I’ve been on a massive physical healing journey myself in recent years to find my way out of a decade-plus of debilitating chronic illness. So I've had to learn a lot about the role of the mind in healing. One of the things that fascinates me most is that we know that belief can cure us; that’s what the placebo effect is all about. If someone takes a sugar pill, or even has a fake surgery, their faith in the treatment can heal them. On the other hand, if you talk to people who work with cancer patients, they’ll be well aware that folks who believe they are doomed tend to go downhill quickly. Our minds are that powerful. When our cells believe something, they can enact it.

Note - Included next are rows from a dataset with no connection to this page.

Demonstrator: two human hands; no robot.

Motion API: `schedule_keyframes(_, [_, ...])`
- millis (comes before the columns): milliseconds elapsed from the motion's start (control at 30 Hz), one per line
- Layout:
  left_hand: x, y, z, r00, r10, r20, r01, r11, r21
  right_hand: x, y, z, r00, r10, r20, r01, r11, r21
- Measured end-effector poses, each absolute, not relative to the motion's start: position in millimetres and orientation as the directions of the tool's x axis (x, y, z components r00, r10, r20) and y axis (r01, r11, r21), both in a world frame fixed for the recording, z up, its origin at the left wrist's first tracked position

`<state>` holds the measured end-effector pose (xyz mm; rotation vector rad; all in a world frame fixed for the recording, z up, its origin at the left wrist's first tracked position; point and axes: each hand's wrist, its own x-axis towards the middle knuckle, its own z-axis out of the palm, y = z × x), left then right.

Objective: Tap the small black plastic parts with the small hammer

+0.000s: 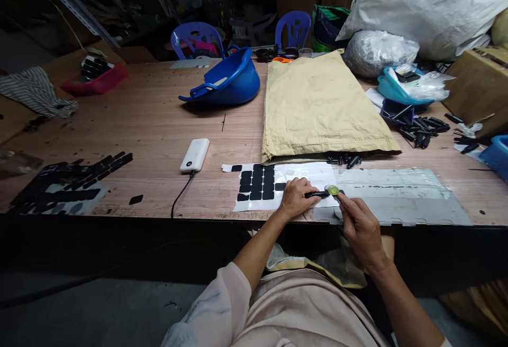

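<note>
Above the white sheet (291, 170) my left hand (296, 199) is closed on a slim black piece (315, 194) that points right. Black rounded stickers (257, 182) sit in rows on the sheet's left part. My right hand (361, 225) pinches a small tool with a round yellow-green end (333, 190), which is at the right tip of the black piece. Whether the two touch cannot be made out. Under my right fingers lies the edge of a clear grey plastic sheet (397, 196).
A tan cloth sack (317, 103) lies beyond the sheet, with black pieces (351, 161) at its front edge. More black pieces (424, 130) are piled right. A white power bank (194, 155) with a cable, a blue basin (234, 80) and black sticker strips (103, 170) are left.
</note>
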<state>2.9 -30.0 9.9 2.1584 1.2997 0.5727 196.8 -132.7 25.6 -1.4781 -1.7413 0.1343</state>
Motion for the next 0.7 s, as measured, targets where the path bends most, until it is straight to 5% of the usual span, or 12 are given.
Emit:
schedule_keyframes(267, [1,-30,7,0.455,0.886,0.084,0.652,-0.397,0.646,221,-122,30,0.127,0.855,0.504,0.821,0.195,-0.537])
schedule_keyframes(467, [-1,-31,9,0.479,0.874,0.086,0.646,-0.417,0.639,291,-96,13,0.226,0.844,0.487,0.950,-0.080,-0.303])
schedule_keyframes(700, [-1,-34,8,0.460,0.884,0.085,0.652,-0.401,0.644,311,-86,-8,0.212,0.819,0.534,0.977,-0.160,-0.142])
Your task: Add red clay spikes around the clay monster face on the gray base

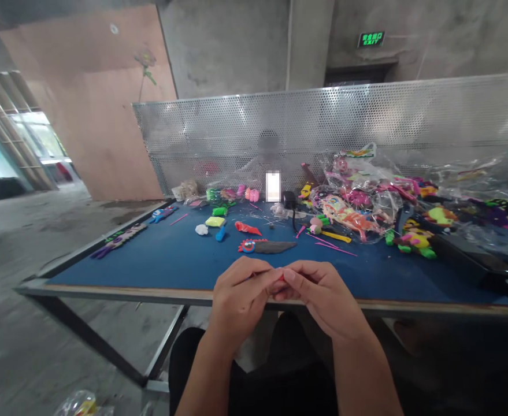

So what about the healing of our world? If we are all one body, then it seems to me someone has got to plant some seeds of faith in the collective consciousness. Not a false faith, but an openness to possibility. An openness to grace and positive transformation. If we all believe we are definitely doomed, we are probably doomed; how could we possibly organize effective movements for change if we don’t actually believe we have the power to change things? Starting to believe in the impossible makes it a little more possible. I’m not saying faith in itself is enough; we still need to do the work. But belief in possibility opens a doorway. And it can start with any of us choosing to hold that candle of vision.
Rupert Sheldrake writes about morphic resonance — the concept that our collective consciousness is not confined to any one of our individual brains, but rather exists as a field. When one person stands up for change, it makes it more possible for others to do the same – whether or not we know about each other. I reflect on when I was busted for cannabis four years ago and was facing a massive list of criminal charges against me. I tuned into my highest self and asked, “Why is this happening to me?” I was told two reasons: “The plant wants to grow into the light and this is part of that”; and “This is to anchor sacred warriorship, in yourself and for the planet.” Looking back on the last few years, I can see how both of these purposes have been solidly in motion.
So on that sweaty dancefloor this summer, grooving to my brothers’ song for the Condor, I made a vow – or rather I remembered a vow that perhaps I made before I was born. This vow is to hold in myself the vision of a healed world; to anchor this vision of possibility on Earth, in the collective mindscape. Those who know my work know that I am NOT talking about denying the many, many problems that crave our work, or denying the necessity of pragmatic activism in the world. What I am denying is the inevitability of doom. The future has not been written yet. We are writing it every moment, and we need to know that. As I have recited so many times in the conclusion to my poem Sacred Activist:
For the power of the heart is infinite,
and the song of love is a symphony,
and we’ve all got an instrument to play
and if we close our eyes the darkness won’t go away
But when we open them holding each others’ hands,
together we have the strength to stand
on the edge of the cliff in strength and bliss
open hearts on the edge of a vast abyss.
So fellow firewalkers, summon your wits
A path of glowing embers is raked from the pit
If you reach trance, your foot soles will not be burned by hot coals
If that is possible – then ANYTHING is.